Italia y el Parlamento

Esta semana comienza la nueva legislatura del Parlamento Europeo y también el semestre de la presidencia italiana del Consejo de Ministros de la UE. La delegación de Roma se ha fijado como objetivos estratégicos la seguridad alimentaria, con la vista puesta en la Exposición Universal de 2015, que se celebrará en Milán, el relevo generacional en el sector agrario y los acuerdos comerciales internacionales (con Estados Unidos y Mercosur, entre otros). La producción biológica y las reglas de aplicación de la reforma de la PAC, sobre todo las relativas al sector del vino, son también cuestiones prioritarias, a pesar de los cambios institucionales que van a tener lugar en los próximos meses. A todo ello hay que añadir el delicado asunto de las cuotas lácteas durante la última campaña en la que estará vigente este régimen y la protección de las denominaciones de origen e indicaciones geográficas, cada vez más en cuestión por internet y por las negociaciones comerciales de carácter internacional.

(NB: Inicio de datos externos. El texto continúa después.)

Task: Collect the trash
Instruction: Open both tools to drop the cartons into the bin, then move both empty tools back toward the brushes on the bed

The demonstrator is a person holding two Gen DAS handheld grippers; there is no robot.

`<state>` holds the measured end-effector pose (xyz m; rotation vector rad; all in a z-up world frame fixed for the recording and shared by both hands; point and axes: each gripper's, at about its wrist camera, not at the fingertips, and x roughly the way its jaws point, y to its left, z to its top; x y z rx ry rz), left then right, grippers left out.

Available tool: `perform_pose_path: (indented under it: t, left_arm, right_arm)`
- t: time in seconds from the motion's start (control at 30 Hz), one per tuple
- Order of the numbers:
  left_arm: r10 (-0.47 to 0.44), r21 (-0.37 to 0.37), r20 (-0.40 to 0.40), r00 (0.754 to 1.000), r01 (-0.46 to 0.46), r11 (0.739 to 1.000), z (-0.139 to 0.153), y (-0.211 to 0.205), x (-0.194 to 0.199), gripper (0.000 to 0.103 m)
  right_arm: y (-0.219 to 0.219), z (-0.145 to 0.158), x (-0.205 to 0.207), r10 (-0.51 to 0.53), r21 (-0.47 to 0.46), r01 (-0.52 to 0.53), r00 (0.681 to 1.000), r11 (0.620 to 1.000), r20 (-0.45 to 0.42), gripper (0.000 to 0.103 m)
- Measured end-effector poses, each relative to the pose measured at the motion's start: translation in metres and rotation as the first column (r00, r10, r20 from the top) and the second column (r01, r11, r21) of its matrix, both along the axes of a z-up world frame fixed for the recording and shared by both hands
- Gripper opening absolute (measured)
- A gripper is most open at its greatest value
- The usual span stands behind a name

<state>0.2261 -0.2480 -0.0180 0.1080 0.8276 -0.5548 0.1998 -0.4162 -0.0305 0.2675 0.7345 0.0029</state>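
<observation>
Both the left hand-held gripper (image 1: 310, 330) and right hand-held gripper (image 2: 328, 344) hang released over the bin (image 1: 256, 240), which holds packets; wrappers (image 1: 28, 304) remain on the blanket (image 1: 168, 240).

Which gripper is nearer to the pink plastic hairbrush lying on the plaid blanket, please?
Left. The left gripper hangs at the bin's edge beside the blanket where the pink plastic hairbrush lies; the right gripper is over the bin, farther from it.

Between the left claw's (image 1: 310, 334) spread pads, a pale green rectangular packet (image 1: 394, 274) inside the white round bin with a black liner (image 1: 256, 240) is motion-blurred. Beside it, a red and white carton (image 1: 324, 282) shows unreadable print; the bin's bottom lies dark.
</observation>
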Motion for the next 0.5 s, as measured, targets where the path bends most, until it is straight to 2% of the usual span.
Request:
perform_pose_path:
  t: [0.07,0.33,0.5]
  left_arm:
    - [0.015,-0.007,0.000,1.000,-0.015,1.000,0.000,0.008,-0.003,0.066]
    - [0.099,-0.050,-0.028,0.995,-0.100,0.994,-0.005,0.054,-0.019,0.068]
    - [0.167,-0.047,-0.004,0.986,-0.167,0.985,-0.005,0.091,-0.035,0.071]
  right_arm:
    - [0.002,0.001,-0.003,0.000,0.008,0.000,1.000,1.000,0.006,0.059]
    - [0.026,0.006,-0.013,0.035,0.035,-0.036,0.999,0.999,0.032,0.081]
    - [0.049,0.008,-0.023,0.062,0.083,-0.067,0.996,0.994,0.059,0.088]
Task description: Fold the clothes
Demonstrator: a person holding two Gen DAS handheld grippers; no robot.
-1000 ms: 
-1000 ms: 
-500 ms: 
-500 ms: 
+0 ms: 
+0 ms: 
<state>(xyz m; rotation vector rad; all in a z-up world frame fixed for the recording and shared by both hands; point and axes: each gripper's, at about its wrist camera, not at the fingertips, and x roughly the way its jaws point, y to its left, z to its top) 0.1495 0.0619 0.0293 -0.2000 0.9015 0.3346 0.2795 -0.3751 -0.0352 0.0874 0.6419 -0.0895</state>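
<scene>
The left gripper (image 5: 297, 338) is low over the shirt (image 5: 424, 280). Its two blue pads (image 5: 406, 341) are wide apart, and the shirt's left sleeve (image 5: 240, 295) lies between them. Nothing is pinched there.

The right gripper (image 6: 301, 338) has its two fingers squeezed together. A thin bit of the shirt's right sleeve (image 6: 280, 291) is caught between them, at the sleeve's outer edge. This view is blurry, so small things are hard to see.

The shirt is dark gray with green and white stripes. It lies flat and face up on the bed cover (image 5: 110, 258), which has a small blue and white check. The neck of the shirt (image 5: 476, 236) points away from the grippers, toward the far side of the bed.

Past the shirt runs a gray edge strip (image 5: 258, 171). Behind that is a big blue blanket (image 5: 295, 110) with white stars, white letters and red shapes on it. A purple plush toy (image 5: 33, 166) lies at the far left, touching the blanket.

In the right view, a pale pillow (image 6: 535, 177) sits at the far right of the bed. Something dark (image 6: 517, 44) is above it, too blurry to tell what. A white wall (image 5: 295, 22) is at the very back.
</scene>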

Mientras tanto, en el caso del Parlamento Europeo ha llamado la atención el hecho de que ninguno de los dos grupos mayoritarios, populares y socialistas, hayan tenido mucho interés en hacerse con la presidencia de la Comisión de Agricultura durante las negociaciones de últimos días. Finalmente este puesto irá a parar a un miembro del Grupo Popular, aunque todavía no se sabe quién será. Es una prueba más de que en esta legislatura las cuestiones agrarias no serán una prioridad. La Comisaría de Agricultura tampoco se encuentra entre las de peso y entre las más deseadas, una vez que ya se aprobó la reforma de la PAC y ahora lo importante es su aplicación. En resumen: sigue la pérdida de peso de todo lo agrario en el contexto comunitario.